Le président de la Ligue des historiens du Kosovo “Alri Hadri” à Decan, Shkodran Imeraj, a exigé que l'acte de jugement de la Cour constitutionnelle concernant la propriété près du monastère de Decani ne soit pas mis en œuvre, rapporte l'économie en ligne. Par le biais d'une conférence de presse à Pristina, Imeraj a déclaré qu'une telle décision créerait [...]
Par le biais d'une conférence de presse à Pristina, Imeraj a déclaré qu'une telle décision créerait des précédents dangereux à l'avenir.
Selon lui, sa mise en œuvre finale se transformerait en normes judiciaires - dans la loi, respectivement - et, à ce titre, constituerait un précédent dangereux et irréparable pour le Kosovo.

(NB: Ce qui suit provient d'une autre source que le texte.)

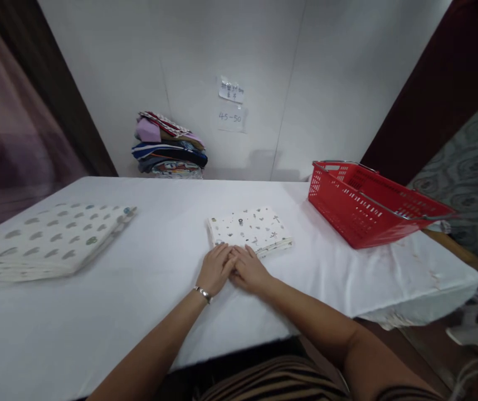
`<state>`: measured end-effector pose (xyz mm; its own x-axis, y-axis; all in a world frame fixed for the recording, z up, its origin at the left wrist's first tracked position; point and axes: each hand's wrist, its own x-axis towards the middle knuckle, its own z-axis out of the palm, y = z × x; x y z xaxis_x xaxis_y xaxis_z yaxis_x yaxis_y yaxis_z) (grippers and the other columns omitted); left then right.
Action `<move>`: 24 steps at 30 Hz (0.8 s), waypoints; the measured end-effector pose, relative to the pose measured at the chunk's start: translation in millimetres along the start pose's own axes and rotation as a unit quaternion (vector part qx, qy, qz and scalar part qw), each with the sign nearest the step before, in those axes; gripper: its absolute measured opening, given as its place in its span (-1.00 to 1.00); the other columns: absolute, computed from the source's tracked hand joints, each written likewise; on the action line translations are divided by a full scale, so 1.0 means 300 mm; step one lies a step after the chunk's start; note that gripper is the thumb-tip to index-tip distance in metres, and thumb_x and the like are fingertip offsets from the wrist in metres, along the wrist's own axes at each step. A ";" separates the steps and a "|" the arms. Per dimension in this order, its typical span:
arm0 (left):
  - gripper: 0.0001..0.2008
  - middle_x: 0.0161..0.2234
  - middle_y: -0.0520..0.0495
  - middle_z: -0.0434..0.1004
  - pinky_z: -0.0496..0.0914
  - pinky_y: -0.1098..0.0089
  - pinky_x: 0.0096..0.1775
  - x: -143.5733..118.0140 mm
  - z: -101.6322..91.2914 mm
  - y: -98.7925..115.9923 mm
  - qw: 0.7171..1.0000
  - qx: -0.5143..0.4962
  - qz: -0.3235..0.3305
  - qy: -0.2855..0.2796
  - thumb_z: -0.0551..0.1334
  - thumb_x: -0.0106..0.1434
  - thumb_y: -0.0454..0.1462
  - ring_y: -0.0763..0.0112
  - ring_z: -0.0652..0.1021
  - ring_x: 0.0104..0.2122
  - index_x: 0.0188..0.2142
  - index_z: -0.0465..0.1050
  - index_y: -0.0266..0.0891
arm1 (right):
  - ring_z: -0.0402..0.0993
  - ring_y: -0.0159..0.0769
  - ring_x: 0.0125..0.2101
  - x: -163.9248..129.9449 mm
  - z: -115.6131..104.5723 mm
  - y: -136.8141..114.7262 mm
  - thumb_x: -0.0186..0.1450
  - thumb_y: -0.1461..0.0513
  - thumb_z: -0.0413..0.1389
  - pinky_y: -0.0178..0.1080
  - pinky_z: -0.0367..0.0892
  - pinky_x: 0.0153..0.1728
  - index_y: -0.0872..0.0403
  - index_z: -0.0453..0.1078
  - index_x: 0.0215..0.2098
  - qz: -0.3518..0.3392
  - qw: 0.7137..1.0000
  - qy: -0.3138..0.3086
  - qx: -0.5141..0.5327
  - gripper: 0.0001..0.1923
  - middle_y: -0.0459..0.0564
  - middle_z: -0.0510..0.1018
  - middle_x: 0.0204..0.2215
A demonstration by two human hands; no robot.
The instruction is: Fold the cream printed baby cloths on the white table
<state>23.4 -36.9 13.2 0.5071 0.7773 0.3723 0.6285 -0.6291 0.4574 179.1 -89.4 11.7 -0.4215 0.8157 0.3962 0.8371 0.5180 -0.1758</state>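
A white cloth (249, 225) with small printed figures and palm trees lies folded in a neat rectangle on the table. At its near edge rest my left hand (215, 270) and my right hand (250, 270), side by side and touching each other. The left fingers stretch forward, their tips at the cloth's near left corner. My right fingers also lie extended, partly over the cloth's near edge, beside the left thumb. Neither hand grips anything. A silver bracelet (204, 294) circles my left wrist.
On the left lies a larger folded cloth (50, 236) with grey-green motifs. A red plastic basket (372, 209) stands at the right. Folded fabrics (170, 150) are stacked at the back against the wall, near paper labels (231, 117). White fabric covers the table (138, 312).
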 end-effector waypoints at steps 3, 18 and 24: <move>-0.61 0.12 -0.11 0.33 0.16 0.08 0.14 -0.018 0.018 -0.032 0.999 0.039 0.017 -0.021 0.04 0.27 -0.15 0.18 0.25 0.17 0.07 0.33 -0.12 | 0.06 -0.17 0.19 -0.063 -0.071 0.103 0.26 0.23 0.01 0.04 -0.13 0.19 0.10 0.24 0.12 0.044 0.998 0.040 0.022 -0.56 0.10 0.33 0.12; -0.64 0.12 -0.11 0.34 0.18 0.06 0.11 -0.040 -0.011 -0.015 0.993 0.082 0.082 -0.001 0.07 0.23 -0.16 0.13 0.26 0.16 0.02 0.38 -0.04 | 0.37 -0.47 -0.61 -0.146 -0.308 0.518 0.27 0.12 0.07 -0.42 0.24 -0.59 0.21 0.40 -0.39 0.563 0.785 0.011 0.256 -0.71 0.06 0.55 -0.47; -0.70 -0.10 -0.13 0.49 0.27 0.11 -0.01 -0.040 -0.025 -0.010 0.993 0.093 0.079 -0.006 0.07 0.20 -0.23 0.15 0.41 -0.02 -0.12 0.47 -0.04 | 0.26 -0.48 -0.71 -0.094 -0.299 0.545 0.16 0.12 0.18 -0.40 0.17 -0.64 0.19 0.37 -0.53 0.590 0.774 -0.054 0.222 -0.72 -0.08 0.40 -0.72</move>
<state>11.0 -44.6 13.3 0.6139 0.6694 0.4183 0.6378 -0.7329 0.2369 359.1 -50.7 52.6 0.4989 0.7926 -0.3505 0.4686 -0.5869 -0.6603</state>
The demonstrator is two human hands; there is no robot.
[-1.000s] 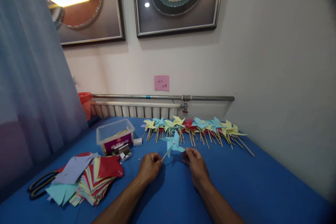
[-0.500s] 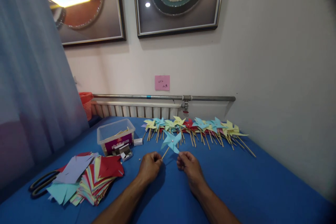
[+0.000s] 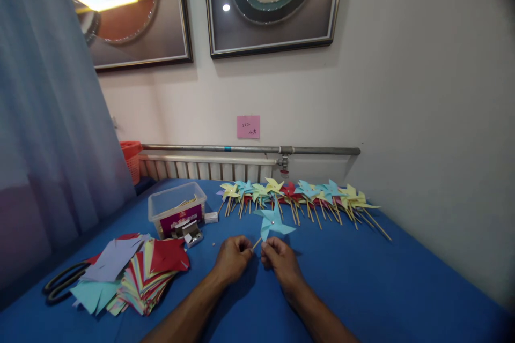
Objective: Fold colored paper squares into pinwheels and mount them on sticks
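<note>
pinwheel (image 3: 272,224) of light blue paper stands just above my two hands, its thin wooden stick (image 3: 256,244) slanting down to the left between them. my left hand (image 3: 232,257) has its grip closed on the lower end of the stick, thumb and fingertips pinched together. my right hand (image 3: 280,260) sits just beside it, fingers curled in a closed grip close under the paper blades; whether it pinches the stick itself or only touches it i cannot tell. both hands rest low over the blue worktop (image 3: 386,284), knuckles nearly meeting.

behind the pinwheel, near the wall, a row of finished pinwheels (image 3: 300,195) in yellow, blue and red lies flat on the worktop, sticks pointing toward me. to the left of the hands sits a clear plastic box (image 3: 177,209) with a red label, and a small silver stapler (image 3: 190,233) lies just in front of it. further left a loose pile of coloured paper squares (image 3: 134,273) spreads out, with black-handled scissors (image 3: 62,281) at its far left edge. an orange basket (image 3: 131,161) stands by the curtain (image 3: 52,134), a grey pipe (image 3: 249,149) runs along the wall, and a pink note (image 3: 248,126) is stuck above it.
</note>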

“Les chefs d'État doivent être prudents et déterminer que la Loi constitutionnelle ne sera pas mise en oeuvre. Ils doivent convaincre les Etats membres de la CE avant de voter sur la demande d'admission du Kosovo au sein de cette organisation que la mise en place éventuelle de la Cour constitutionnelle sera un précédent dangereux pour le Kosovo et que le Kosovo peut se glisser dans le sort du Monténégro sur les biens et les églises orthodoxes”, a-t-il déclaré.
En outre, il a déclaré que le Kosovo devrait d'abord déclarer les lois et décisions invalides que la Serbie a de 98 à 99.
“Le Kosovo a déjà adopté une loi distincte avec laquelle il déclarerait toutes les lois, décisions et sous-lois que la Serbie a prises pour le Kosovo pendant la période 98-99”, a ajouté Imeraj.
La dernière fois, même la dernière, c'est que le Kosovo et notre système judiciaire soient mis en cause par les lois de l'époque de Milosevic, et que cela cesse, a-t-il dit.